Gnome is soooo annoying. You can’t customize anything without “tweaks” that barely work.
I definitely prefer the customization of KDE.
I usually see people discussing distros but I feel like picking the right DE makes much bigger impact.
Yeah I often wonder about this too. I think that the package manager is another major factor. But I think I might be happy with any distro running KDE. I’ve gotta get outside my Debian bubble to see.
Actually that’s what I like about GNOME. I don’t want a ton of customization options, a right-click menu with multiple dozen entries and a settings menu that needs a “table of contents”.
Reduce the UI to such a degree, that you cannot remove anything more without breaking. Thats what I want.
I don’t always mind not having the customization of Plasma, what I mind is needing that customizstion because the defaults are awful and GNOME’s “opinionated” design to me has done clearly awful decisions on the defaults
I’m not trying to convince you to like something you don’t, and KDE is a fucking great suite of software.
However, it does sound like maybe you haven’t used GNOME in quite a long time. It does have various customizations built in that are available to users through the settings UI these days, and “tweaks that barely work” isn’t really a representative critique of the general ecosystem anymore.
GNOME’s extension platform is very mature at this point, and I’ve personally used a bunch of the same extensions for years now spanning like 10 major releases of GNOME without issue.
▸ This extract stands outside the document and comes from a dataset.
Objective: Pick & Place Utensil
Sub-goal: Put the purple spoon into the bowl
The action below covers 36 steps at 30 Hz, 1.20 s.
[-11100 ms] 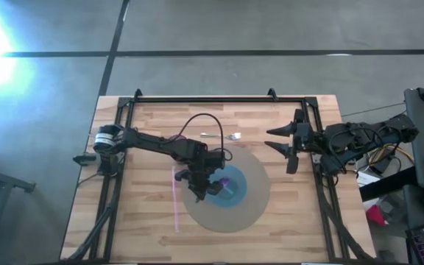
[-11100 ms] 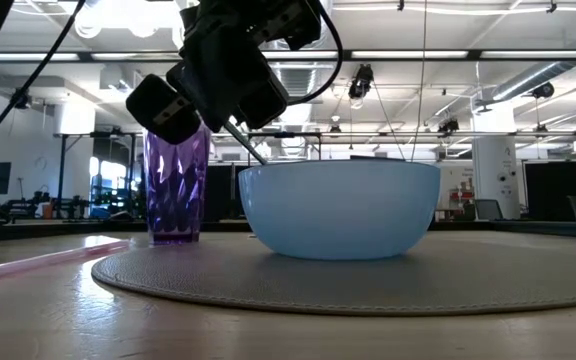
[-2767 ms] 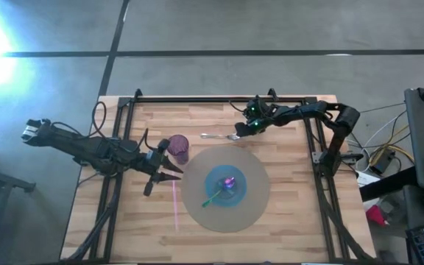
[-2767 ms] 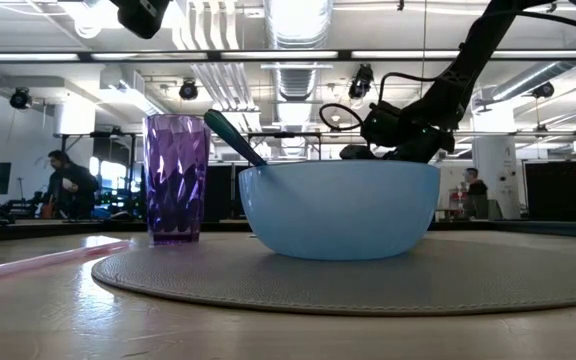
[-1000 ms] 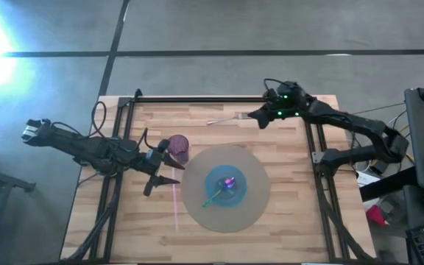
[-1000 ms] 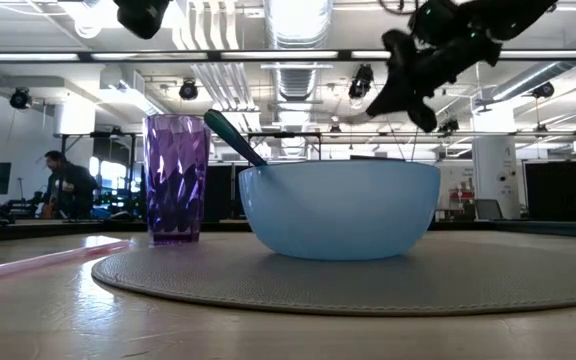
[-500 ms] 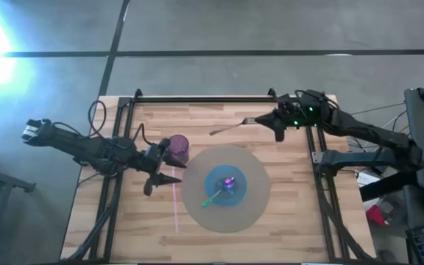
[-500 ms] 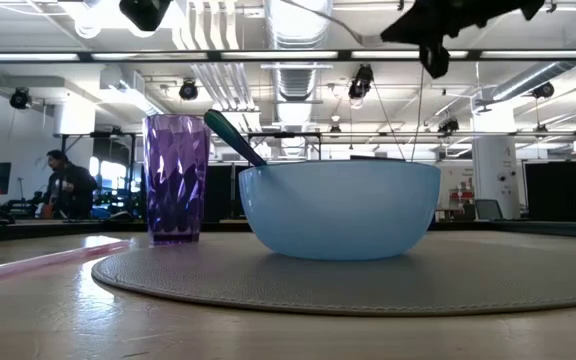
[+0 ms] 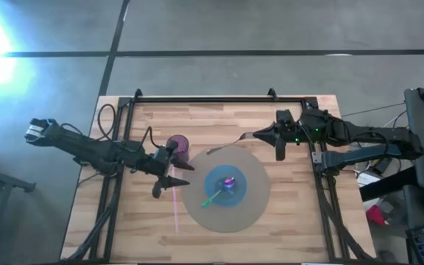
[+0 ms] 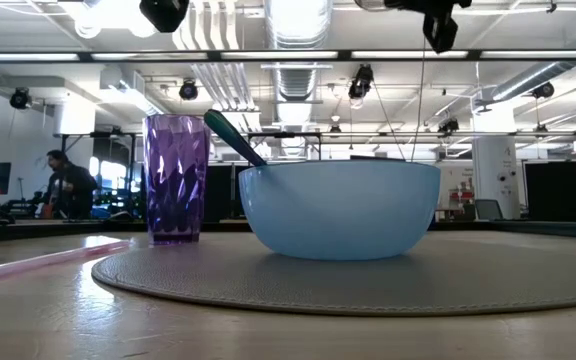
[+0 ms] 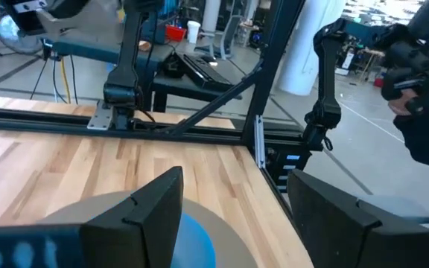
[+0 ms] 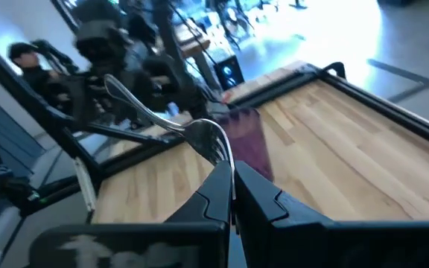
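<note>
High view: right gripper [image 9: 255, 135] sits above the light wooden counter [image 9: 285, 213], just off the right-rear rim of the round grey woven mat [image 9: 252, 210], arm reaching in from the counter's right edge. Jaws are clamped tight on the silver metal fork [image 9: 227, 144], gripping it at the tine end; handle sticks out toward the mat and hangs over its rear edge, clear of the counter. Right wrist view confirms: tines pinched between the dark fingertips [image 12: 222, 190], handle curving away toward the purple cup.

Light blue round bowl [image 9: 225, 185] sits at mat centre w/ a green-handled utensil [image 9: 213, 196] leaning inside, handle over the bowl's front-left rim. Purple faceted plastic cup [image 9: 178, 145] stands upright just off the mat's left-rear edge. Pink straw [image 9: 174, 206] lies flat on the counter just left of the mat.

Left gripper [image 9: 183, 174] hovers by the mat's left edge, near the cup, jaws spread wide apart w/ nothing between them.

Low view: bowl and cup upright, both arms high overhead; a person [image 10: 65, 185] stands far back in the room.
</note>
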Tool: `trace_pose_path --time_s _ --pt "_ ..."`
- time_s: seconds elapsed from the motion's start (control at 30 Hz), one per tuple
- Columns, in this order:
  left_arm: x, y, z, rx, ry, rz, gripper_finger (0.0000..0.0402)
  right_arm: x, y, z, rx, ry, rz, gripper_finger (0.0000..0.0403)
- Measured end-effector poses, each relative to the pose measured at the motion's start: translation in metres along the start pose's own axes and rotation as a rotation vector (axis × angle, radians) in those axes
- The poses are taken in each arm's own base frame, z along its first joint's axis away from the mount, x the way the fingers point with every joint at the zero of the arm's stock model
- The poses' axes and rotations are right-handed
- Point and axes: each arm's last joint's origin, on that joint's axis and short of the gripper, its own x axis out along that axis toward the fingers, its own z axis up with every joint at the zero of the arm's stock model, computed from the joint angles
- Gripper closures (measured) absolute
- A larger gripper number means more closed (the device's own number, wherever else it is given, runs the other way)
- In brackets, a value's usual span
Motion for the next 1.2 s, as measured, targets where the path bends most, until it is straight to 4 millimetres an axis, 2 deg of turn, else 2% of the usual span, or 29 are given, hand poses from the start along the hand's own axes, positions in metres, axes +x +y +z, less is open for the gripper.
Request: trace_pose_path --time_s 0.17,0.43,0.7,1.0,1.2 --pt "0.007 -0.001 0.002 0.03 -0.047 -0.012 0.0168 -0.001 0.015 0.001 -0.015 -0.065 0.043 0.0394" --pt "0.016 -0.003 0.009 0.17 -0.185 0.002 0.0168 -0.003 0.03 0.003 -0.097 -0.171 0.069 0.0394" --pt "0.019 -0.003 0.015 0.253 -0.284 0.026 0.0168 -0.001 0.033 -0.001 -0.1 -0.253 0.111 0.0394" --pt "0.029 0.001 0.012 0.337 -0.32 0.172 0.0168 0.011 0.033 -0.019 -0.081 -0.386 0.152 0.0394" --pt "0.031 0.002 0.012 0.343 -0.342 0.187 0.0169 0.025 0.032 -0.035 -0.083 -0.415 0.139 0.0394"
Yeah, the little fly-by-night extensions that get two point releases and then are abandoned don’t work forever, but that’s true of a lot of old software, and is probably a good thing, honestly.
I use kde for my main desktop. Although I will probably switch to a window manager when I get the time to learn it.
I tried gnome once because I thought it was better for laptops (I used asahi for a little while on my macbook) Although I quickly changed to kde because I could not live with the horrible window tiling (only half and half no quarters) I realise now you can probably fix this with extentions but I didn’t get around to it.
I’ve changed DE multiple times, most of them are fine. KDE is a bit obtuse but it’s ultimately what I settled on because I want good built-in themes. If KDE didn’t exist I’d go with Xfce, followed by LXQt (never tried LXQt though).
In terms of how important a DE is, I think picking the right distro is more important. This basically means staying away from anything Ubuntu or Ubuntu-based because in my experience those are the least stable.